In 2016, the sculpture was named the most photographed attraction in Leiden. In Chita, a copy of Zhdun's sculpture was installed on the retro site of the House of Officers Park in 2017.

In 2021 due to COVID-19, a face mask was added on the sculpture across the nose, which has since been removed.

== Internet meme ==
After being posted on the social network Pikabu in 2017, the sculpture (renamed Zhdun, or "Awaiter") became an Internet meme in a number of Eastern European countries, e.g. Russia and Ukraine, in which it is edited into famous paintings, photographs, videos, and other visual media. Models have been photographed in locales including an empty seat in the Ukrainian Parliament.

CD Land, a media company, bought the Russian media rights for five years starting in 2017. The cover of the 2021 album Sand by Belgian indie pop-rock band Balthazar features Zhdun.

== Movie adaptation ==
In March 2025, a film titled Ждун в кино (translated to Snorp: My Alien Friend) was released in Russia.
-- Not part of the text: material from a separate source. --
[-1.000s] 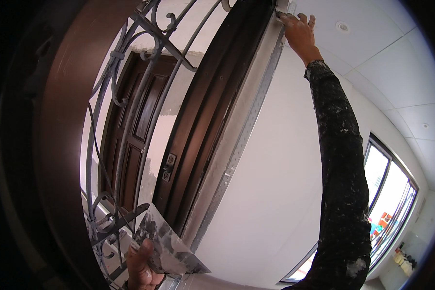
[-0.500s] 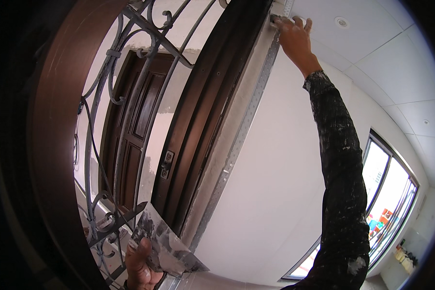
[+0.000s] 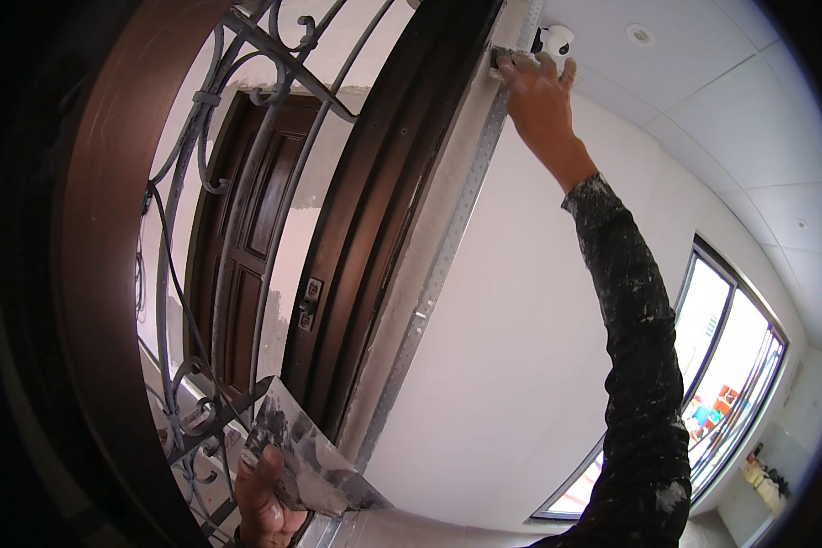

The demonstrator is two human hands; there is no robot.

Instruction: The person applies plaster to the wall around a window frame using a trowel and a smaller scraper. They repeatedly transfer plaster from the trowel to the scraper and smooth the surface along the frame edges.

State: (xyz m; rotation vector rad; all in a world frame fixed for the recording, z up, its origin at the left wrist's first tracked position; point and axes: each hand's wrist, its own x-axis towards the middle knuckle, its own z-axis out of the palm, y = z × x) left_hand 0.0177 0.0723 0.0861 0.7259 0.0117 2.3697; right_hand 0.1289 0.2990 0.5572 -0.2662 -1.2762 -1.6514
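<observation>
My left hand (image 3: 267,500) grips a thin, roughly trapezoid metal plastering plate (image 3: 315,470) smeared with grey and white filler, thumb on top, low in the view. High up, my right arm is stretched out. The fingers of my right hand (image 3: 541,96) close on a small dark, grey-smeared tool (image 3: 500,60), whose shape is mostly hidden. This tool presses at the narrow plastered strip (image 3: 406,260) beside the dark brown door frame (image 3: 374,219). A perforated metal corner bead (image 3: 447,242) runs down the strip's right edge, just below my right hand.
A scrolled iron grille (image 3: 215,164) stands at the left, a brown panelled door (image 3: 251,237) behind it. The white wall (image 3: 511,320) stretches right to a sliding window (image 3: 703,365). Near my right hand, a rounded white device (image 3: 557,38) hangs by the panelled ceiling (image 3: 676,68).
My right hand has moved a little down and to the left along the strip, the tool still in its fingers. The white device now shows above it. My left hand and the plate stay nearly still.
</observation>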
The film features the Homunculus Loxodontus (named Zhdun), voiced by Karen Arutyunov, who crashes down to earth and is being hidden by the family that found him. He is trying to find a specific mineral, revealed to be salt, while a tech company tries to steal his spaceship for their own gain. On April 30, 2026, the sequel to the film, Ждун 2 (Snorp: My Alien Friend 2), was released.